If South Africa hadn't watched Starc on these kind of surfaces prior to this, they would have had no idea of the tsunami of unplayable deliveries that was about to strike them. The ball was reversing for the left-arm seamer and Starc dons a Wasim Akram avatar when that happens. Poor Theunis de Bruyn could barely have had a more terrifying welcome back to international cricket. He merely poked at another of Starc's Jaffas from around the wicket despite appearing the most comfortable South Africa A batsman in the warm-up game prior to this Test.
Since the start of 2017, when Mitchell Starc goes around the wicket to the right-hander, he averages 15.33. #SAvAUS
— The Cricket Prof. (@CricProf) March 2, 2018
However, it was Starc's final spell that tore the hosts' plans apart and shifted the aces – held for most of Day 2 by a spectacular, outrageously comfortable de Villiers - Australia's way. Much like his free-spirited 25-ball 35 earlier in the day, Starc nonchalantly knocked over three South African tail-enders in eight balls to seal the South African innings as de Villiers, all class and flamboyance throughout the day, watched helplessly from the other end.
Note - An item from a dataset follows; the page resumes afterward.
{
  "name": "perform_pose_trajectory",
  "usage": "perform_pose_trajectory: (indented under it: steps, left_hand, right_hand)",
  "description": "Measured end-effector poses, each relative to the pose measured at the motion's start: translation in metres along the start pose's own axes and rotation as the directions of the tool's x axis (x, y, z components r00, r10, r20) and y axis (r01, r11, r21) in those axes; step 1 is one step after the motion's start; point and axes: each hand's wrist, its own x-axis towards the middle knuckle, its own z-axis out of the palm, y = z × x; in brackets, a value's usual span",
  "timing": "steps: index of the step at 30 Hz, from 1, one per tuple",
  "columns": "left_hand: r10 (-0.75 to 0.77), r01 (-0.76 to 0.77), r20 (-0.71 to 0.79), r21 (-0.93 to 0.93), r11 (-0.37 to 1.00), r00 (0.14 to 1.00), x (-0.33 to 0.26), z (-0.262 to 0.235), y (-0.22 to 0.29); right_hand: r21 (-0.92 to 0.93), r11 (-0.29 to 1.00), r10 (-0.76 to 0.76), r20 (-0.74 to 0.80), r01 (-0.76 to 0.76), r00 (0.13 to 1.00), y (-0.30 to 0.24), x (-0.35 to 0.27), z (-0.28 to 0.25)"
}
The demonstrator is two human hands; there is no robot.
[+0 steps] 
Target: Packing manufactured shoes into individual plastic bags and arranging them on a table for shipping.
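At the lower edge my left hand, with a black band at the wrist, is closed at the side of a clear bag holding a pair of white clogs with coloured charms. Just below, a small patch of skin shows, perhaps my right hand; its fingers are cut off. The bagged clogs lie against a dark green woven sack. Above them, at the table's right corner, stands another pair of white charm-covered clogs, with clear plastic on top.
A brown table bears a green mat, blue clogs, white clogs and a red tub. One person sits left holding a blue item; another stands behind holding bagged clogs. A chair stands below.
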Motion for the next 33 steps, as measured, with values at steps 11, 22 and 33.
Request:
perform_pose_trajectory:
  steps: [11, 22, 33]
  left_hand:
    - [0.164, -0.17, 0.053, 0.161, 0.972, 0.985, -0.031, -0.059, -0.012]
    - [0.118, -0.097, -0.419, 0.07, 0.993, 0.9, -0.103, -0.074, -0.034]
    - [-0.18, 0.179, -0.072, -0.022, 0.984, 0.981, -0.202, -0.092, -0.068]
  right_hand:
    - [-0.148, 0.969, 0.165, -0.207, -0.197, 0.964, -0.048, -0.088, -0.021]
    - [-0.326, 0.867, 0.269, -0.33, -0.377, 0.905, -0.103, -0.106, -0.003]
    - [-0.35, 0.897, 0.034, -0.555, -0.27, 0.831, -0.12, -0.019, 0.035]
For two teams equally fierce and competent, the finer details make a telling difference. It is only Day 2 of a long series but it seems like that minute distinction between these teams is their largely contrasting lower order.
While Australia racked up 114 runs from the fall of their sixth wicket to that of their final batsman, all South Africa could manage was a feeble 12 runs (this with de Villiers batting at one end). The critical factor in this huge difference was a dazzling Starc who struck a superb 35 in a run-a-ball 49-run stand with Marsh before returning with the ball to clean up South Africa's tail and leave de Villiers stranded. It barely mattered that the South African maestro had played Starc's thunderbolts with authority as he turned spectator in the final few minutes of the hosts' innings.
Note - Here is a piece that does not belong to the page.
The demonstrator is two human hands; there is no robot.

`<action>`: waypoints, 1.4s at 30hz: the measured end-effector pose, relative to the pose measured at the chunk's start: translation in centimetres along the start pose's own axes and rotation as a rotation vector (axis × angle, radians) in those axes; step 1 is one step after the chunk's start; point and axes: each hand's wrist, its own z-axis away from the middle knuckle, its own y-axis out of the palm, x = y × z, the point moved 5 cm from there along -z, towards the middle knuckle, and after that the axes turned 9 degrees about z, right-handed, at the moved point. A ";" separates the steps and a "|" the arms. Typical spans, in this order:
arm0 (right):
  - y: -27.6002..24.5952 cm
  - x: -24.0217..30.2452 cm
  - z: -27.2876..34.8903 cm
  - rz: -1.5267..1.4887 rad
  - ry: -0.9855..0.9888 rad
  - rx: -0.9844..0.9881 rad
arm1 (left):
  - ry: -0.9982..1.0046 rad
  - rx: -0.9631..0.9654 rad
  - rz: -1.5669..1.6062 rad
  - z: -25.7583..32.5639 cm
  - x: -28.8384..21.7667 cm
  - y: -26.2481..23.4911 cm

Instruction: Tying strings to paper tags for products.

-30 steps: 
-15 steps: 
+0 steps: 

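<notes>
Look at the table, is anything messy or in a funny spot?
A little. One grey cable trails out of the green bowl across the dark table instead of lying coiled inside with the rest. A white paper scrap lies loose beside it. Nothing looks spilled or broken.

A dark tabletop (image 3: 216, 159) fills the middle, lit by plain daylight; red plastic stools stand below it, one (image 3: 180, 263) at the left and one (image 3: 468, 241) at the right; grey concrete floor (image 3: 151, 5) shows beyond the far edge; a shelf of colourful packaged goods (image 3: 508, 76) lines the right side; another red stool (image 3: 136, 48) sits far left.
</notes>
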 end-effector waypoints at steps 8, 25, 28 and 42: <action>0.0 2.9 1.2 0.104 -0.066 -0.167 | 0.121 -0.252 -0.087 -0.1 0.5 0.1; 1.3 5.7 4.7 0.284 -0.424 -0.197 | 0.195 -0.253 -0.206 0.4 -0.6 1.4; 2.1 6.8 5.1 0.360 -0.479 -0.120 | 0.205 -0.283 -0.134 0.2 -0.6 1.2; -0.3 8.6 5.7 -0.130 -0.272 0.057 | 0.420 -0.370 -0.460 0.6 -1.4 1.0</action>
Australia's lower order hadn't been their strongest suit a few months ago, but ever since they revamped their lower middle order, it is assuming a much more assured form. Marsh, Paine, Starc and Cummins gave Joe Root headaches time and again with the bat during the Ashes and seems intent on doing the same to du Plessis.
South Africa, on the other hand, had played with a five-bowler theory against India in the last series, but had added a seventh batting option here at Durban to strengthen an extraordinarily long tail. It amounted to nothing as Starc, relentless, right on the money and downright hostile, knocked over the South African batsmen like nine pins with sharp reverse swing.
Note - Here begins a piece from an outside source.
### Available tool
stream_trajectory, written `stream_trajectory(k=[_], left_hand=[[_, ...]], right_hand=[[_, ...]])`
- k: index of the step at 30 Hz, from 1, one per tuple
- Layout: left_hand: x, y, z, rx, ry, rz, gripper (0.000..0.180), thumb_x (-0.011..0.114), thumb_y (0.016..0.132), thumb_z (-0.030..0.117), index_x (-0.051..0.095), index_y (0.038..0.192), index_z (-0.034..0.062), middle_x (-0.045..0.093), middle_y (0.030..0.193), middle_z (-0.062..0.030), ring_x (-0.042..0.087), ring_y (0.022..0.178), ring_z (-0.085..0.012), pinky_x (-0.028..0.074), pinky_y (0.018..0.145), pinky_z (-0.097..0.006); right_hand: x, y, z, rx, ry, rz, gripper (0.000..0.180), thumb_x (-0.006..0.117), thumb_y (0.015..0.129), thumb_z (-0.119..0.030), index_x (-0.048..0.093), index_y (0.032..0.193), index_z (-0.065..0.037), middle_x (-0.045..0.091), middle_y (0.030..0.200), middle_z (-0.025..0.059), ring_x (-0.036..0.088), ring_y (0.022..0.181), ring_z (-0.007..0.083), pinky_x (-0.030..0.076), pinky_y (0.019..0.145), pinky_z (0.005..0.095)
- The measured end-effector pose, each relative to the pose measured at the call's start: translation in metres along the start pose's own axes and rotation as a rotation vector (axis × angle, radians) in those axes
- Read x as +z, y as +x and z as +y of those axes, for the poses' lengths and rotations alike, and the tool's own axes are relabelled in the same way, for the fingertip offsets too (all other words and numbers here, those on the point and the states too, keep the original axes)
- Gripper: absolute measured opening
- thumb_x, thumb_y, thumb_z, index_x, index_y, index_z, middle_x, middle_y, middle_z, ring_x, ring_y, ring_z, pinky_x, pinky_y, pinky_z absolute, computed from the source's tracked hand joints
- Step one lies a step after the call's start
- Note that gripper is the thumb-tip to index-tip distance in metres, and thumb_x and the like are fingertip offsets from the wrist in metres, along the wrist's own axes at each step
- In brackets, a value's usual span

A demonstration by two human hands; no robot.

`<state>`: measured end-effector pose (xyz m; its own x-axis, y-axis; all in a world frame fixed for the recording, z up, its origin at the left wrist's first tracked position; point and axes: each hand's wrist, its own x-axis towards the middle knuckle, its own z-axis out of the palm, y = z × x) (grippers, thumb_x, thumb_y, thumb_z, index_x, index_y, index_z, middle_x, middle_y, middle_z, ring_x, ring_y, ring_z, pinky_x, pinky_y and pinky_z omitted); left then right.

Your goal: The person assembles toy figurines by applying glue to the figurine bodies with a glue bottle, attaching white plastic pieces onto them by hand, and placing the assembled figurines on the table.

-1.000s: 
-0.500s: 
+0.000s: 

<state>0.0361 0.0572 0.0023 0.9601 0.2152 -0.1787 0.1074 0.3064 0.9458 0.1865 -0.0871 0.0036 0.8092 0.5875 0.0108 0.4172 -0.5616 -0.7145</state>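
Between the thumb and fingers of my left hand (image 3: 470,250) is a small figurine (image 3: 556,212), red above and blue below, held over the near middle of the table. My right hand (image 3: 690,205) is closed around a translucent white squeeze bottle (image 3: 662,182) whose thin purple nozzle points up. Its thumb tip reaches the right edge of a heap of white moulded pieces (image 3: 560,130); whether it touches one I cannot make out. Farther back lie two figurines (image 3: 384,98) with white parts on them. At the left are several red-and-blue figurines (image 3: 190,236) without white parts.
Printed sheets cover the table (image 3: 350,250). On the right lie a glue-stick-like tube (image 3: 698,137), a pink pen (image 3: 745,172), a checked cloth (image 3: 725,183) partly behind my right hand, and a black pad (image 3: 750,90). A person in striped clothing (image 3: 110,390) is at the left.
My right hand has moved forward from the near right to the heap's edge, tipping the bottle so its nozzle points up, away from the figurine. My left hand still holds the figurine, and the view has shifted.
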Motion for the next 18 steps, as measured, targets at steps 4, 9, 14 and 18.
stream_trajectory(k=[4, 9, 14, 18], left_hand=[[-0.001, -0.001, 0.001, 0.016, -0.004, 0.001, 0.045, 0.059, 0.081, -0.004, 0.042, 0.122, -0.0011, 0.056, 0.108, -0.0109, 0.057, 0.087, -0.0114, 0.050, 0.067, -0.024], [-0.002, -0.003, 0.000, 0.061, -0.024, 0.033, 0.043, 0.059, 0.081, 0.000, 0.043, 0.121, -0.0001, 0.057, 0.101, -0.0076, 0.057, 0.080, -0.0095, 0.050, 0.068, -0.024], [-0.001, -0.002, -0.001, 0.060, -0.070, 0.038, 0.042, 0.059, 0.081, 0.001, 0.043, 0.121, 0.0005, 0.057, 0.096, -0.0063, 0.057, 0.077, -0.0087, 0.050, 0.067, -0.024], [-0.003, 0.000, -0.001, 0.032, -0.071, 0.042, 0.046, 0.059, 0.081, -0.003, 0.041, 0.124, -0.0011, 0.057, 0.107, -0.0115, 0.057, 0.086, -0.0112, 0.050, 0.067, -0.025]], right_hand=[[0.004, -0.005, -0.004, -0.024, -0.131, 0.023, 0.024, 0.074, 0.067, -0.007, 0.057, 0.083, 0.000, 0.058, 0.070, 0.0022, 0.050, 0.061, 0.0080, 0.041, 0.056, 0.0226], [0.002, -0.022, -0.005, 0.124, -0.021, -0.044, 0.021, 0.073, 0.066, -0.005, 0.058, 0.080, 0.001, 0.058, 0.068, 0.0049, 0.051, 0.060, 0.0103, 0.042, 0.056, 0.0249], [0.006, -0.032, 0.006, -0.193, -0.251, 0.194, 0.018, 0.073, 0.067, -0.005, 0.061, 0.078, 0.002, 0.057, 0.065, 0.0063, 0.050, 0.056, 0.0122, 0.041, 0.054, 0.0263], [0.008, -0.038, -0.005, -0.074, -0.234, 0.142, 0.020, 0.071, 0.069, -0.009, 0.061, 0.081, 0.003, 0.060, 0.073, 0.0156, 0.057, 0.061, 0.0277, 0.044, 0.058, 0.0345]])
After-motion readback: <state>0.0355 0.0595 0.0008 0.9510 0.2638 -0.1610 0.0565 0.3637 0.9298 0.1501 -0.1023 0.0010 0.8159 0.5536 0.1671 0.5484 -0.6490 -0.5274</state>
Perhaps Starc's debut spell in the country is a lesson for South Africa's management on how to use their own version of a pacy strike bowler, Kagiso Rabada. The Australian seamer sent down the least number of overs among their four bowlers but created the biggest impact for he bowled in short, pacy bursts akin to Mitchell Johnson in the 2013 Ashes Down Under.
On the other hand, Rabada has bowled a whopping 2,936 balls in Tests since the start of 2017, the most by any fast bowler. He has also picked up the most number of wickets by any bowler in this timeframe (74 in 15 matches) but in a series of fine margins, South Africa will need to learn to use him the right way. Starc could be wayward and inconsistent at times but when he strikes the right chords, more often than not he leaves the opposition in shambles. With the sluggish surface playing into his hands, not even de Villiers' pristine half-century could save South Africa against Starc's wrath.